Location: March, Cambridgeshire
Hours: 4.30am-8pm Mon-Sat, 7am-7pm Sun
Staff: 20 full- and part-time (across the shop and car workshop)
Size: 1,000sq ft
Trading since: 1953 (joined Spar in 2016)
Chris Lord never wanted to be a convenience retailer. But when his father was diagnosed with cancer when Chris was 18, the trained mechanic was “catapulted into the business”.
Eight years on, Chris has embraced retail and has big ambitions to make Mill Hill Garage in March, Cambridgeshire, an award-winning store.
Eleven months ago, he joined Spar and, with the help of his fuel provider Jet, completely refitted the store. Among the changes he made were expanding chilled food and introducing alcohol.
“We were doing £4,500-£5,000 a week before the refit,” Chris explains. “This summer, we had seven weeks of consecutive growth and got to £20 off £10,000. We’re now doing about £9,000 a week. Our chilled sales grew tenfold – but it’s all chilled snacking.”
While chilled snacks are selling very well, fresh food and chilled solutions such as meals for tonight failed to take off. Chris says: “I completely bought into the future of convenience being fresh food. I still do, but chilled groceries just didn’t work for us. We had wastage of 30-35% on chilled.”
Chris says he believes it failed to work because of the size and awkward shape of the shop. “I can’t have the whole solution. It’s like a z-shaped Tetris piece where you can’t get the gondolas the right way.
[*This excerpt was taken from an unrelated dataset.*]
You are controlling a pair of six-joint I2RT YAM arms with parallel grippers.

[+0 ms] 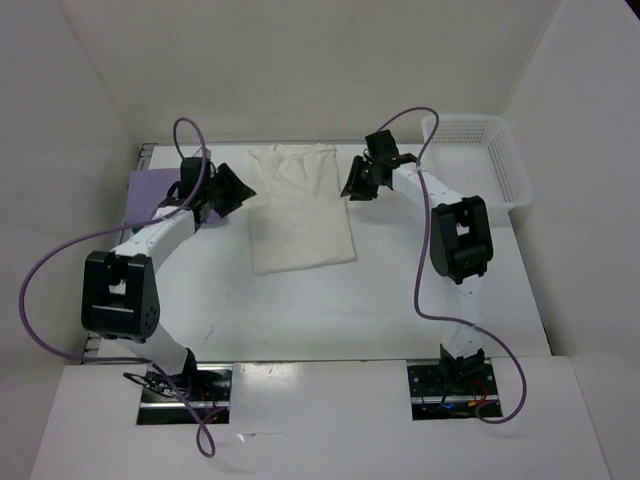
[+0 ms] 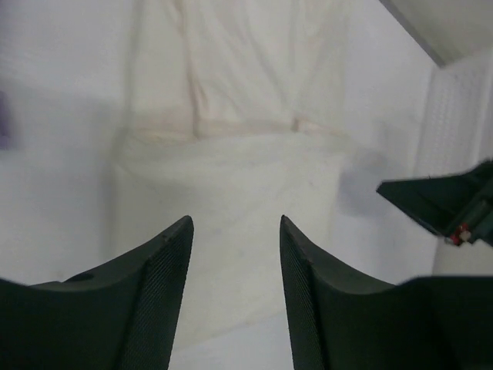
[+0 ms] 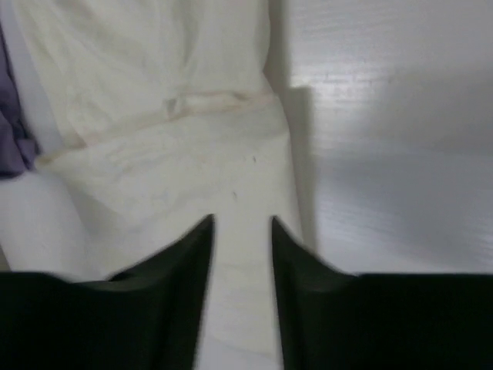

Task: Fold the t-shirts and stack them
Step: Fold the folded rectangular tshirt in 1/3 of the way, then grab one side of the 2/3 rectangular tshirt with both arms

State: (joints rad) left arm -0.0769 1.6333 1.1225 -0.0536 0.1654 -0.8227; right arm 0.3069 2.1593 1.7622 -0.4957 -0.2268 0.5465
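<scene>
A cream t-shirt [image 1: 300, 215] lies flat at the back middle of the table, its lower part folded into a rectangle. A lavender t-shirt [image 1: 150, 192] sits at the back left, partly under the left arm. My left gripper [image 1: 232, 190] hovers at the cream shirt's left edge. In the left wrist view this gripper [image 2: 235, 223] is open and empty over the cream t-shirt [image 2: 231, 154]. My right gripper [image 1: 355, 180] is at the shirt's right edge. In the right wrist view it [image 3: 241, 223] is open and empty above the cream t-shirt [image 3: 169, 154], with a bit of the lavender t-shirt [image 3: 11, 131] at the left.
A white mesh basket [image 1: 478, 160] stands at the back right corner. White walls close in the table on three sides. Purple cables loop off both arms. The right gripper's fingers [image 2: 443, 204] show at the right in the left wrist view.
</scene>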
There are customers who would potentially buy more, but they don’t get hit with ideas.”
Although chilled meals didn’t work, Chris hasn’t given up on the idea of dinner for tonight and now plans to bring in freezers. “I’ve been looking at the affluence of the area and I think frozen might work,” he says.
Elsewhere, he’s replacing his Jack’s Beans coffee machine with Costa Coffee in December, and is investing in a bigger oven so they can bake more hot food to meet demand.
There are also bigger plans in the pipeline. He’s in the process of getting Spar’s food-to-go solution Daily Deli, converting his current store room into a prep room so they can make sandwiches, and is looking to expand. “We’d have to massively modify the shop with structural work to change the layout. But as every day goes by it becomes more enticing,” says Chris.
The shop is attached to a car dealership set up by Chris’s father, and with car sales a decreasing part of the business, he is looking for another use for the space such as a café or getting a branded operator in, like Greggs or Subway.
“I need to change the perception of the store,” he explains. “I need to be able to offer customers the entire solution and work my way up. There’s so much potential here that we haven’t achieved yet, but I’m working on it.”
He also has his eye on scooping some awards for the work he’s done so far. “If I aim to reach these goals then hopefully, even if I don’t win, I will up my game and the store’s standards will improve,” he says.
Top tips
Get out on the road
Chris spent a few days visiting other convenience retailers to get ideas for his business. “It was really educational. We’ve been trying to work out how we become the destination store for customers,” he says.
Give chilled time to work
He says: “Give chilled six months. It takes a long time to change customers’ habits and there will be a lot of wastage. But the margins make it worthwhile. It’s definitely the future.”
Regularly try new things
Chris is going to start selling baguettes. “It will show me whether I have more opportunity for bread sales and if it doesn’t work it won’t have cost me too much,” he says.